25 minute video in wall-mounted monitor
Ansel Krut, Dale Lewis, Ryan Mosley and Emma Cousin fill the central space with figurative paintings as big as they are ridiculous. Krut says he likes it if viewers drift back and forth between the absurdity of the image and the colour and paintwork and internal rhythms, flicking on and off between the contradictions. That could apply to all four. Cousin's people act out what she calls 'the comedy of how the body works' through groupings which might fail.
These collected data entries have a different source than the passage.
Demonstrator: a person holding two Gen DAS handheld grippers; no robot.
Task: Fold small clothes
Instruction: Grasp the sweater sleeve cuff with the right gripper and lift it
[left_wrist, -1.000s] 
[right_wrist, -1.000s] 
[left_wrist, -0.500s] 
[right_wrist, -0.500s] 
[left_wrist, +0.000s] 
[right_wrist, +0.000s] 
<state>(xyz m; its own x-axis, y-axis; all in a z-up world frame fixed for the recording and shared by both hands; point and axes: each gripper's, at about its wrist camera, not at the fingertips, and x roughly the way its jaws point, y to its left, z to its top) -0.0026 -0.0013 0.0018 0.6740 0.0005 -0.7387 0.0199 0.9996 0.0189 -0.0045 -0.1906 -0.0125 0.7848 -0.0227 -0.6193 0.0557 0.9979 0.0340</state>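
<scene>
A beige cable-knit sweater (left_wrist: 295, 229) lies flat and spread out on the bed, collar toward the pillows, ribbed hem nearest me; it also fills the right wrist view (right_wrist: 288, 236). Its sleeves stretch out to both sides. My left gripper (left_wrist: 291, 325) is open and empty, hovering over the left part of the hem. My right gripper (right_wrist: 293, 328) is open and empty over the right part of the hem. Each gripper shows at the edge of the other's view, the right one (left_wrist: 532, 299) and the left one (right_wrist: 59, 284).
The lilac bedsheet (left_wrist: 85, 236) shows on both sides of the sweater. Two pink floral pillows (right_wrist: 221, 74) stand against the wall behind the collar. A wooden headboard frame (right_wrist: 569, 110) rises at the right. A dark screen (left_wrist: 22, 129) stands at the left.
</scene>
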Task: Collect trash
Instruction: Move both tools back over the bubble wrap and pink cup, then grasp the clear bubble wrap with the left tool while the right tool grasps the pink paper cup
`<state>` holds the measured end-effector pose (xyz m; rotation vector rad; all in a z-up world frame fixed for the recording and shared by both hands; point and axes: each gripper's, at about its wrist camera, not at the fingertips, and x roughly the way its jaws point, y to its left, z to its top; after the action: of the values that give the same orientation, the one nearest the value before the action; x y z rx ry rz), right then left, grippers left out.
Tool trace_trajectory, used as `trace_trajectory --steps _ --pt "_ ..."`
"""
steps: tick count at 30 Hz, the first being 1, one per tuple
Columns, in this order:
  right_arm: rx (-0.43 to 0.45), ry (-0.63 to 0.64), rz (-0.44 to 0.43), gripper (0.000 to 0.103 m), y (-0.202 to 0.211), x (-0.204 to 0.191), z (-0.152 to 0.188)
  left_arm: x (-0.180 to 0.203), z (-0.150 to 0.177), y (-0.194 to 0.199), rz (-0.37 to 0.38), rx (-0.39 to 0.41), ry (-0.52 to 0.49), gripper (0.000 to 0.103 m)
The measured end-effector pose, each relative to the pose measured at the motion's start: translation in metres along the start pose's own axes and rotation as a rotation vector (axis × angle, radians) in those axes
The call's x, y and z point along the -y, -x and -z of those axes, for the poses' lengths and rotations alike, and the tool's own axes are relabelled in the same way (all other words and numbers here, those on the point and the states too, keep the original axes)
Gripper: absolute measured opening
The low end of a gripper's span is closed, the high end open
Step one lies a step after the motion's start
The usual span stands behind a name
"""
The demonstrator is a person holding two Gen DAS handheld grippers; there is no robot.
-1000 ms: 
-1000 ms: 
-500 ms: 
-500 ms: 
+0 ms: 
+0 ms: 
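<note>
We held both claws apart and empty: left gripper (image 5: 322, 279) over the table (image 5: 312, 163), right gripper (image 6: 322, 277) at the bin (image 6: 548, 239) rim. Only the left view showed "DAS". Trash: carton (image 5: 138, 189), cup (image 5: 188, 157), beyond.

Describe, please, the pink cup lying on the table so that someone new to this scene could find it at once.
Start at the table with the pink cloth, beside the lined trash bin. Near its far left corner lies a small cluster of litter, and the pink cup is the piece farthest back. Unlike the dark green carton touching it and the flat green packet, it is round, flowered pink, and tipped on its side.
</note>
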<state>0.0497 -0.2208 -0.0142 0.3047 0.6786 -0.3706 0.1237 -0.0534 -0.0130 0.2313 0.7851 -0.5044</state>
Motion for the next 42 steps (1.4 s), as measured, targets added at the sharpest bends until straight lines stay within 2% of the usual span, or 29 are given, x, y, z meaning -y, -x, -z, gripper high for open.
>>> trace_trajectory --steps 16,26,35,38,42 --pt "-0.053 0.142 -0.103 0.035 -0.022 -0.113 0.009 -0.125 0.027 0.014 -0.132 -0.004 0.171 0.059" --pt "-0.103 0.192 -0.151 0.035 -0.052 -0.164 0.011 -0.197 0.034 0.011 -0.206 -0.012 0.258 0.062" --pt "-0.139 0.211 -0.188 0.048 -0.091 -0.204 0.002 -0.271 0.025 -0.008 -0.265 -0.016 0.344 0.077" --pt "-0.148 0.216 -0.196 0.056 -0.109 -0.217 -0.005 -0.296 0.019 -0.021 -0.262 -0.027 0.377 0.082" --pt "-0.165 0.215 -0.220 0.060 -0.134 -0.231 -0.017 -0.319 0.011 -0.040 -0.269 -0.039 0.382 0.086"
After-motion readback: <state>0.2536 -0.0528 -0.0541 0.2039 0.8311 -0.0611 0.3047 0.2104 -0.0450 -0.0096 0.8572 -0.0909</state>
The implicit danger is evident in Double Garage, in which the figures try to use one another as a ladder to climb out of the canvas. 'It is funny and sad', she says, 'that even if the figures manage it some will be left behind with no one to climb on to reach the top'. Moreover, the canvas has been turned to crank up the absurdity. All of which could stand for the aggressive way in which the ambitious may seek to use others as they climb to the top of the corporate ladder.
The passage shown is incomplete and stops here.